Die Besetzung hatte sogar Einfluss auf das Drehbuch, richtig?

Stimmt. Liv Lisa Fries fand ich so spannend, dass ich sie ein zweites Mal zum Casting einlud. Ursprünglich war Safira im Film wesentlich älter als Sam. Aber ich wollte Liv unbedingt dabeihaben. Also entschied ich, Safira jünger zu machen. So entstand zwischen ihr und Sam eine fast geschwisterliche Beziehung. Ben Münchow kenne ich seit meinem Hamburger "Tatort: Feuerteufel", und ich bin immer wieder aufs Neue von ihm begeis- tert. Ich arbeite sehr gern mit Ben zusammen. Als ich die Figur Louis geschrieben habe – Sams Zimmergenosse im Institut X –, hatte ich von Anfang an Ben im Kopf und habe versucht, die Dialoge auf ihn zuzuschneiden und seiner persönlichen Sprache anzupassen. Natürlich hat Ben sie später am Set abgeändert und ausgebaut.
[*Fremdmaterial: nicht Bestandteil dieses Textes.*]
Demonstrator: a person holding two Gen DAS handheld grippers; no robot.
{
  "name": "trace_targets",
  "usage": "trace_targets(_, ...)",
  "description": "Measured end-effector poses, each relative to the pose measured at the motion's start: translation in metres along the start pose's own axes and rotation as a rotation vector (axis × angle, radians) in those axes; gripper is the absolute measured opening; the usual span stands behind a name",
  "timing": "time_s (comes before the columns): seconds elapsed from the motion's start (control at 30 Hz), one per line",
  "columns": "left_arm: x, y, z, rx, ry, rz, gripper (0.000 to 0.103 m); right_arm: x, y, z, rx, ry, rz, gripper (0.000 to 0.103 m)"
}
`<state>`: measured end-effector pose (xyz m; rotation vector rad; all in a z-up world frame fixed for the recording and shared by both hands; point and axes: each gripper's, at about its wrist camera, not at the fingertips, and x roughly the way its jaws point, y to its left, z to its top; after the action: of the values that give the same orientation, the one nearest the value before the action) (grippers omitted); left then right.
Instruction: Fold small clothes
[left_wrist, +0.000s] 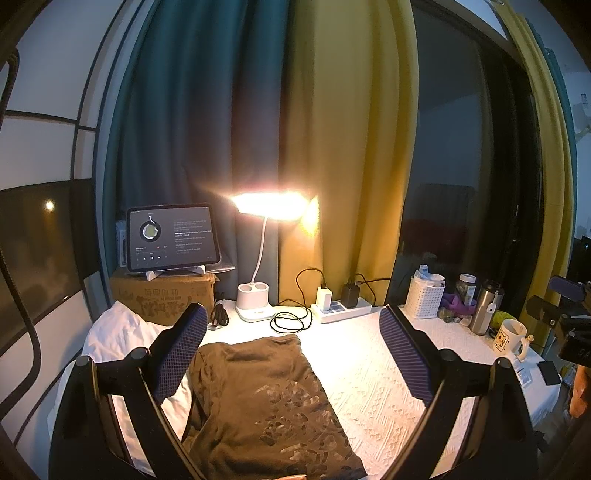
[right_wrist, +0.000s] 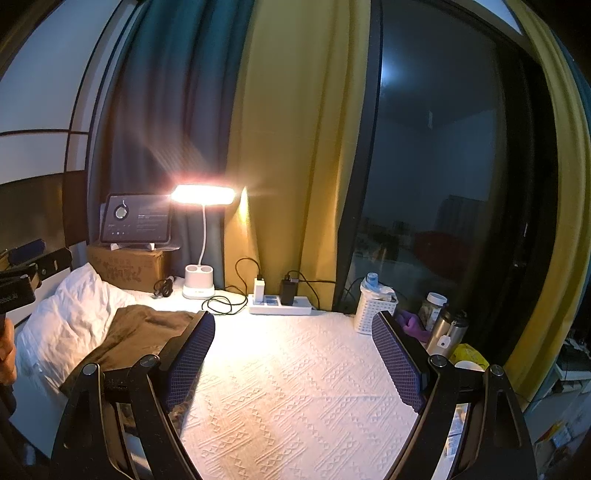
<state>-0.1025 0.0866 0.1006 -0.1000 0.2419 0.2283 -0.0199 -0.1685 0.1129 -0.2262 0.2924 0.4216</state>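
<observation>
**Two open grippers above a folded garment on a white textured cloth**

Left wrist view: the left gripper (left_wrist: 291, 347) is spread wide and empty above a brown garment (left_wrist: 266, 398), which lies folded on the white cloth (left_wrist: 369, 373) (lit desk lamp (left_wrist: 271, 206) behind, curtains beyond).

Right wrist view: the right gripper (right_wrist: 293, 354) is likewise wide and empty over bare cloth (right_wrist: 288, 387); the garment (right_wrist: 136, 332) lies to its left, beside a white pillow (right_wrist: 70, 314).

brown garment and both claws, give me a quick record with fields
garment: brown garment, folded, lying flat on the white textured cloth
left claw: open, above the garment, not gripping
right claw: open, over bare cloth, garment to its left
beside garment: white fabric
behind: lit desk lamp, power strip
</observation>
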Motion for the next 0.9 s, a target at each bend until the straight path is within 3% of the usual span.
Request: trace_targets(0.9, 0.003, 0.0021, -0.0047, 0.006, 0.007, -0.002, 0.094, 0.0031, 0.0058, -0.0056, -0.002, 0.012, 0.004, 0.088)
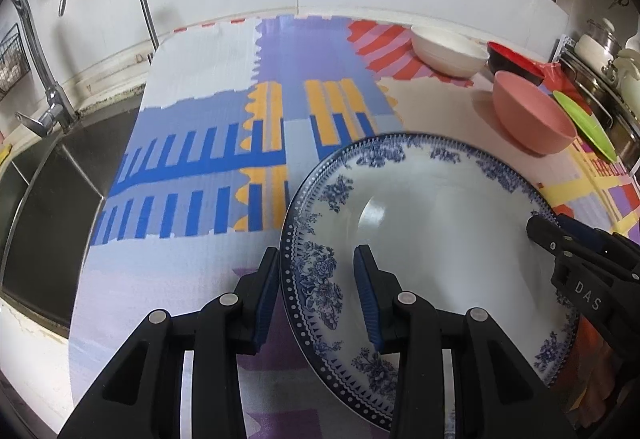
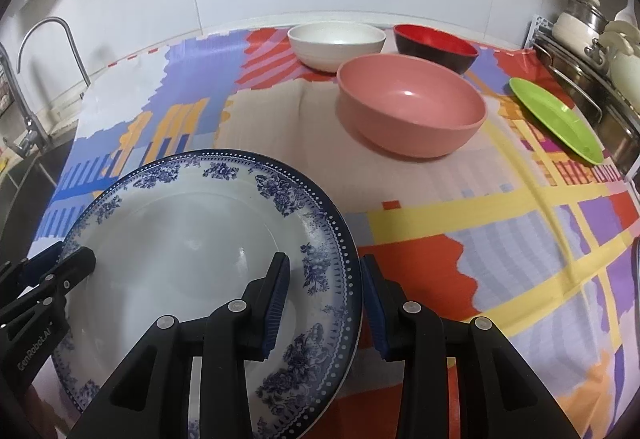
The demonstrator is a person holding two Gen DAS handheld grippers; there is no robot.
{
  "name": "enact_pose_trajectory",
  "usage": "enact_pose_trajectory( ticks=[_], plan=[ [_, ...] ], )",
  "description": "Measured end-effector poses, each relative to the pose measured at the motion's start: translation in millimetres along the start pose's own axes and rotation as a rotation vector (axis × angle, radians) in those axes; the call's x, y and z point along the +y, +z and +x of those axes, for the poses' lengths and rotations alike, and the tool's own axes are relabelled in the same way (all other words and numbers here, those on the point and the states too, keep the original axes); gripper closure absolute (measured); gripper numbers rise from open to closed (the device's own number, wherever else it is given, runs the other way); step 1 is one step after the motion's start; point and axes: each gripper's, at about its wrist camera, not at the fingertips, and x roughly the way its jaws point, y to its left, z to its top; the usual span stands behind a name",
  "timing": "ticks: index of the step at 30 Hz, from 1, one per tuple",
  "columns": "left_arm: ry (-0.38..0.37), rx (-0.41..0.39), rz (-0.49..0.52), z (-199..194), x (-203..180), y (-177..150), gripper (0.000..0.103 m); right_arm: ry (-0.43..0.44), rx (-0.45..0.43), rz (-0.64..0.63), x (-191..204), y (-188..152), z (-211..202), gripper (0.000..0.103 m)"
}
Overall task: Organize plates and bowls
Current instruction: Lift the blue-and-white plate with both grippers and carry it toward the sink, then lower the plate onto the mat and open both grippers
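The blue-and-white porcelain plate (image 2: 192, 251) is held tilted just above the patterned tablecloth (image 2: 480, 239) of the table, with its left rim pinched by the left gripper (image 1: 318, 293) and its right rim by the right gripper (image 2: 326, 299), one pad over and one under. The plate is judged stiff, fairly heavy, glazed and slippery, and breakable, so opposite rim holds are considered proper. The pink bowl (image 2: 412, 111), white bowl (image 2: 336, 43), red-and-black bowl (image 2: 436, 47) and green plate (image 2: 556, 119) are noted further back.

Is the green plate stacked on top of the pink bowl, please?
No, the green plate lies flat on the cloth beside the pink bowl, apart from it.
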Motion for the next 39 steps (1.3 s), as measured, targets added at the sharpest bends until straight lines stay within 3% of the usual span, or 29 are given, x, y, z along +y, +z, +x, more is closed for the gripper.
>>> enact_pose_trajectory(
  ticks=[15,17,21,31,39],
  plan=[
    [-0.008,0.029,0.045,4.4,1.7,-6.7,0.062,-0.015,0.001,-0.017,10.1,-6.0,3.6,0.063],
    [-0.017,0.033,0.041,2.3,2.5,-8.6,0.059,-0.012,0.008,-0.02,9.7,-5.8,2.5,0.062],
    [-0.001,0.005,0.036,-8.6,4.5,-10.7,0.048,-0.038,-0.046,-0.01,7.5,-4.4,-12.3,0.042],
    [0.004,-0.145,0.046,-61.6,-9.4,10.1,0.015,-0.043,-0.165,0.014,-0.6,0.2,-62.0,0.023],
    [-0.017,-0.266,0.083,-103.7,-52.1,26.3,0.001,-0.061,-0.228,0.071,-36.9,4.6,-103.7,0.013]
  ],
)
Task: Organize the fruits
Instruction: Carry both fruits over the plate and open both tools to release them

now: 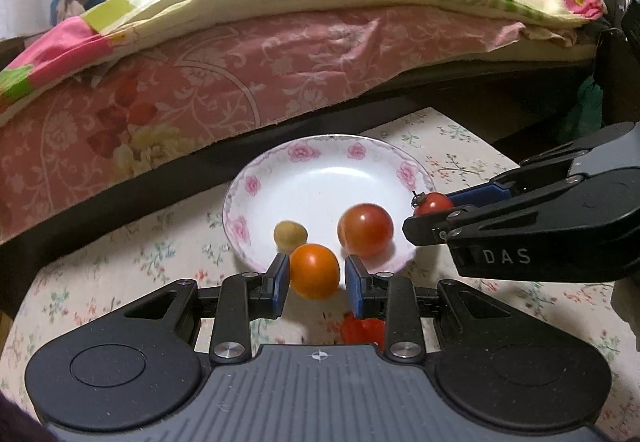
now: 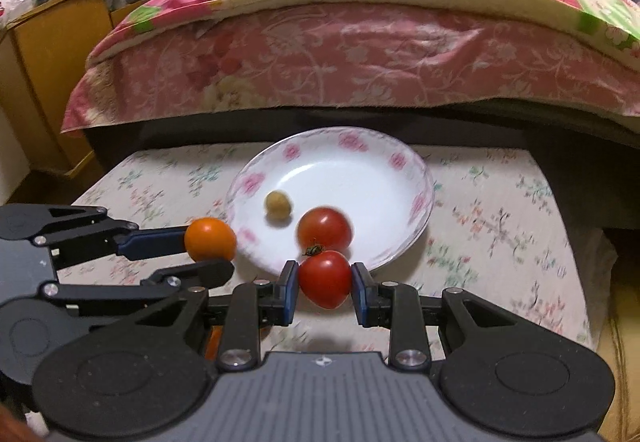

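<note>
Orange tomato (image 1: 315,271) clamped in left tongs (image 1: 316,279), red tomato (image 2: 325,278) in right tongs (image 2: 325,284).

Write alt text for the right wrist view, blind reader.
The right gripper holds a red tomato just short of a floral-rimmed white plate that already holds another red tomato and a small yellowish fruit. At left, the left gripper holds an orange tomato.

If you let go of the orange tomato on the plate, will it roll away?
Probably a little. The orange tomato is round and shiny, so it could roll, but the plate dips inward, likely keeping it near the red tomato. It may squash if the left gripper squeezes harder.
</note>
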`<move>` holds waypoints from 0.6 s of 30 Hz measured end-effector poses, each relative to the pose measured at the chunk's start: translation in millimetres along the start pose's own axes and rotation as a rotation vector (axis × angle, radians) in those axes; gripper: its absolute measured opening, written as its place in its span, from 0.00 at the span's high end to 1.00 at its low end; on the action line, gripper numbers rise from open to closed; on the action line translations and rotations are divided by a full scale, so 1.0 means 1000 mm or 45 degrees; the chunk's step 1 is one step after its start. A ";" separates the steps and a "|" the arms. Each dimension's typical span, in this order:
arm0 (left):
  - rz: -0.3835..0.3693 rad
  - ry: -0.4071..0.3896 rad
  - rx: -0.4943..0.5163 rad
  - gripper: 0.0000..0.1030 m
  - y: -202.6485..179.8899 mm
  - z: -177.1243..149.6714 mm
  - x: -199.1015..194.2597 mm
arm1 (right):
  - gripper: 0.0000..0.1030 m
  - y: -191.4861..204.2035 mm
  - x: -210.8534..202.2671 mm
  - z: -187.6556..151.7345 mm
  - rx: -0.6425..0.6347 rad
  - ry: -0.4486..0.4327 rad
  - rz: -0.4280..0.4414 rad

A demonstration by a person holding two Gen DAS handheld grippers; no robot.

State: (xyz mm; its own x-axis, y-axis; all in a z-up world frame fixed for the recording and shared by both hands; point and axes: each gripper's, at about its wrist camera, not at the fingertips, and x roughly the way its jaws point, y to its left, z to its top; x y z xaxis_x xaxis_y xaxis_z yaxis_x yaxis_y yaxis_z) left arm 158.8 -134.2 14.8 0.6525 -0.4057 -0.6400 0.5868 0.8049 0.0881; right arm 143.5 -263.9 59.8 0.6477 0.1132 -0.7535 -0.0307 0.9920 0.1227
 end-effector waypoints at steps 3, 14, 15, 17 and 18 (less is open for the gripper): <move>0.004 0.007 0.003 0.63 0.001 0.003 0.008 | 0.72 -0.007 0.012 0.006 0.001 0.001 -0.013; -0.007 0.040 -0.008 0.61 0.003 0.003 0.017 | 0.72 -0.019 0.035 0.015 0.016 -0.012 -0.003; -0.008 0.038 -0.009 0.61 0.003 0.003 0.015 | 0.72 -0.020 0.035 0.016 0.021 -0.014 0.005; -0.008 0.034 -0.009 0.61 0.004 0.004 0.013 | 0.72 -0.020 0.035 0.018 0.015 -0.015 -0.004; -0.008 0.032 -0.008 0.61 0.004 0.004 0.011 | 0.71 -0.020 0.035 0.019 0.011 -0.018 -0.011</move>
State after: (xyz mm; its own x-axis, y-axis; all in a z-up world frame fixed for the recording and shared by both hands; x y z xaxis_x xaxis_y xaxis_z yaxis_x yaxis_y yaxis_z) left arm 170.8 -136.9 11.6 0.6367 -0.3996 -0.6595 0.5875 0.8053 0.0793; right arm 180.8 -280.5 43.1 0.6588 0.1041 -0.7451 -0.0185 0.9923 0.1223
Das kann, darf und soll er! Außerdem waren David Kross und Ben Münchow ein gutes Team. Schon das erste Casting mit den beiden hat viel Spaß gemacht.

Wie würden Sie den visuellen Stil von "Boy 7" beschreiben?
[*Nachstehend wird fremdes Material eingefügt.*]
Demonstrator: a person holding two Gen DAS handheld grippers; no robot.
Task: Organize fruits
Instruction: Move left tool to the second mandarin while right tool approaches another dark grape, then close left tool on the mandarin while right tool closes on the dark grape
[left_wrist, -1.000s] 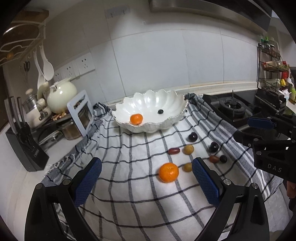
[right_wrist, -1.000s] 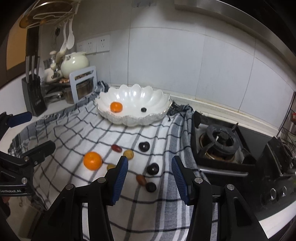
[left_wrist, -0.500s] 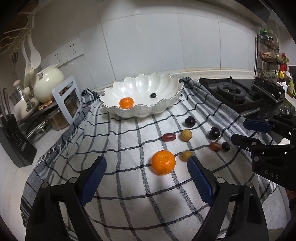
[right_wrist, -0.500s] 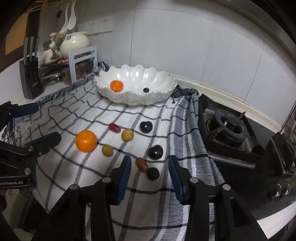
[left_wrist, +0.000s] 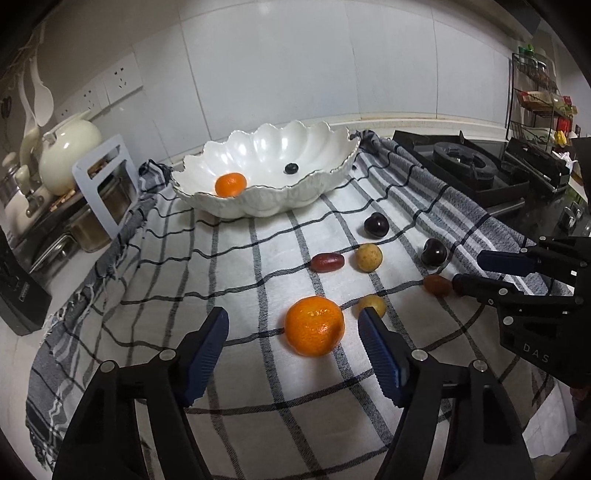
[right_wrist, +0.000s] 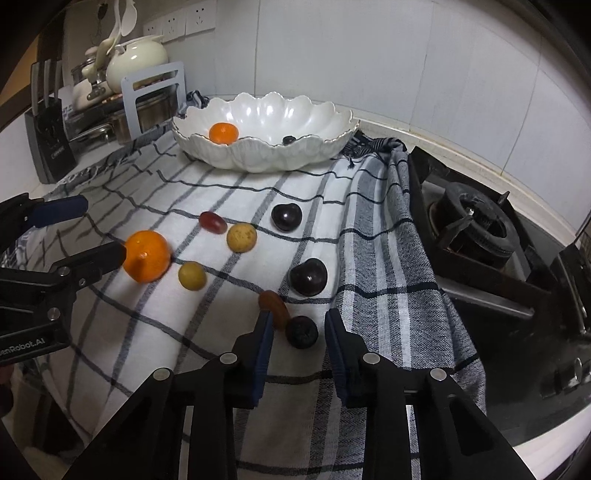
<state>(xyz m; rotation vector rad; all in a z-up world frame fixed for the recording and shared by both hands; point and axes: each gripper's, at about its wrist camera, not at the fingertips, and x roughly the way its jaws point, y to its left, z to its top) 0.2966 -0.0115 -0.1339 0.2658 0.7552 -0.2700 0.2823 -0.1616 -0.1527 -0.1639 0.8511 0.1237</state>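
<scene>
Fruits lie scattered on a checked black-and-white cloth (left_wrist: 236, 373), at 6 o'clock from a scalloped white ceramic bowl (left_wrist: 314, 147). Left gripper (left_wrist: 293, 325), jaws just closing yet still wide, brackets a round orange mandarin (left_wrist: 314, 325) without touching. Right gripper (right_wrist: 299, 325), jaws just narrowing, flanks a small dark wrinkled berry (right_wrist: 301, 332), unpressed.

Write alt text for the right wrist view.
The right gripper, jaws just closing, brackets a small dark berry on a checked cloth without pressing it. Farther back lie more small fruits, an orange by the left gripper, and a white scalloped bowl.
</scene>
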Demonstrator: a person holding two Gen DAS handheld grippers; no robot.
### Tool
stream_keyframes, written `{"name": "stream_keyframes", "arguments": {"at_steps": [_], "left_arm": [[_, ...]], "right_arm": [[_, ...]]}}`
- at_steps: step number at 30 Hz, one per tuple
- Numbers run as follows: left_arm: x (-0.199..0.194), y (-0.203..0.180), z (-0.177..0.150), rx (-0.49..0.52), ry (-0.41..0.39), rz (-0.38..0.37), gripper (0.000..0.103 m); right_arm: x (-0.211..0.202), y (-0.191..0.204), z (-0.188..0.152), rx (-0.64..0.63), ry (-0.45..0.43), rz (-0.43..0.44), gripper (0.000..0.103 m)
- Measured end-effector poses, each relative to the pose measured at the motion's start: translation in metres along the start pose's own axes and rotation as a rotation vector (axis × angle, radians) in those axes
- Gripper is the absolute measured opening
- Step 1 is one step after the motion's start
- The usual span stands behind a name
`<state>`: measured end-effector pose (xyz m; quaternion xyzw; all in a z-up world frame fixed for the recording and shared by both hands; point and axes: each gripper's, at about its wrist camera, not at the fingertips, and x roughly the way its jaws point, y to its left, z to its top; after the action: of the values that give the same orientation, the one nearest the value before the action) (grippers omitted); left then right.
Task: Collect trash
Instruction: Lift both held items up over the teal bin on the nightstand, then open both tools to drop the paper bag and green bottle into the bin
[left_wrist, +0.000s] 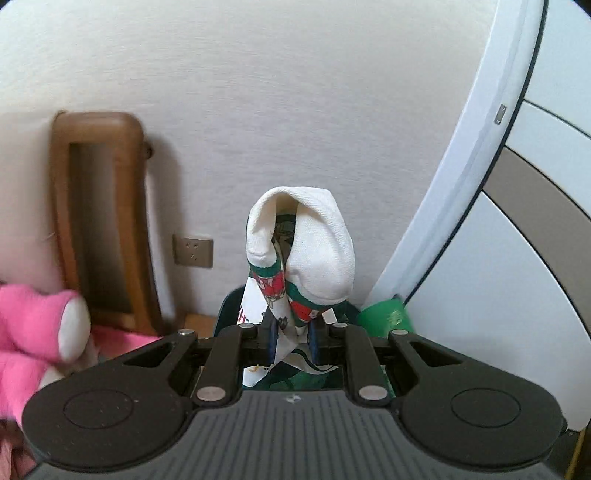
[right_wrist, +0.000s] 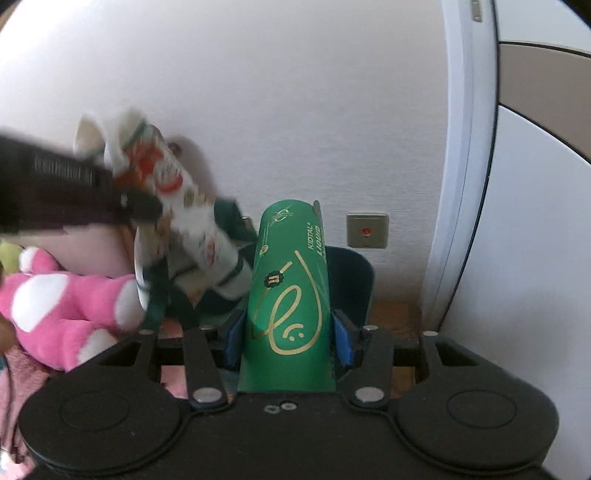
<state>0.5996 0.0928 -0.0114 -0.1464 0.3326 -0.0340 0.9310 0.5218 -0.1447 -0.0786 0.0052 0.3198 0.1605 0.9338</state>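
Note:
My left gripper (left_wrist: 292, 338) is shut on a crumpled white paper wrapper (left_wrist: 301, 247) with red and green print, held upright before the wall. The wrapper also shows blurred in the right wrist view (right_wrist: 184, 199), with the left gripper (right_wrist: 142, 206) at the left. My right gripper (right_wrist: 288, 338) is shut on a green carton (right_wrist: 290, 295) with gold lettering, held upright. The carton's edge shows in the left wrist view (left_wrist: 386, 315). A dark bin (right_wrist: 351, 280) sits below and behind both items; its rim shows in the left wrist view (left_wrist: 227, 306).
A pink and white plush toy (right_wrist: 62, 310) lies at the left on pink cloth, also in the left wrist view (left_wrist: 33, 325). A wooden chair back (left_wrist: 99, 214) leans by the white wall. A wall socket (left_wrist: 193, 251), a switch plate (right_wrist: 367, 230) and a white door (right_wrist: 517, 221) at the right.

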Motion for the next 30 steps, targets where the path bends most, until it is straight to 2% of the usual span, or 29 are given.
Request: {"name": "stream_keyframes", "arguments": {"at_steps": [5,13,23,28,30], "left_arm": [[0.062,-0.012,0.001,0.060,0.074,0.049,0.016],[0.143,-0.011,-0.036,0.113,0.253,0.113,0.016],[0.186,-0.005,-0.079,0.141,0.457,0.112,0.017],[0.197,0.002,-0.090,0.129,0.487,0.112,0.019],[0.198,0.005,-0.093,0.116,0.492,0.100,0.025]], "right_arm": [[0.046,-0.003,0.010,-0.024,0.082,-0.024,0.047],[0.115,-0.001,-0.004,-0.099,0.233,-0.049,0.047],[0.156,0.006,-0.017,-0.210,0.347,-0.063,0.047],[0.163,0.003,-0.020,-0.219,0.371,-0.052,0.047],[0.167,0.000,-0.022,-0.220,0.367,-0.048,0.046]]}}
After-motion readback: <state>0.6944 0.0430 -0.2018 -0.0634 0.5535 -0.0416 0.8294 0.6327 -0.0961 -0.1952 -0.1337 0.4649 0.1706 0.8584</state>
Sams Welt sollte eher düster und ungemütlich wirken. Erst als er eine neue Welt betritt –nämlich das Institut X – wird alles heller und freundlicher. Das Böse empfängt uns also mit offenen Armen. Da die Geschichte futuristisch angelegt ist, hatte ich die Freiheit, unsere Welt leicht überzeichnet darzustellen, ohne dass sie unglaubwürdig wirkt. Zudem hat der Film viele Actionszenen und Stunts, aber ich legte großen Wert auf eine naturalistische Darstellung. Je authentischer die Wirkung, desto höher die Identifikation beim Zuschauer. Ich habe immer versucht, mit minimalistischen Mitteln ein Maximum an Spannung zu erzeugen.

Wo standen Sie bei den Dreharbeiten vor besonderen Herausforderungen?

Die aufwendigsten und anstrengendsten Szenen waren tatsächlich der Showdown und die im Schwimmbad, wenn David und Emilia gemeinsam tauchen und sich unter Wasser näherkommen. Es war meine erste Unterwasseraufnahme. Man hat keine Kontrolle mehr – das ist wie im Weltall: Alles driftet in sämtliche Richtungen und hält sich nicht an den vorgegebenen Bild-Rahmen. Dazu die vielen Nachtdrehs … Bei den relativ kurzen Nächten im April saß uns stets die Zeit im Nacken. Aber ich hatte ein tolles Team. Wir waren sehr gut vorbereitet und alles hat so geklappt, wie ich es mir vorgestellt hatte. Ich bin jeden Tag gern zum Set gekommen, ganz ehrlich!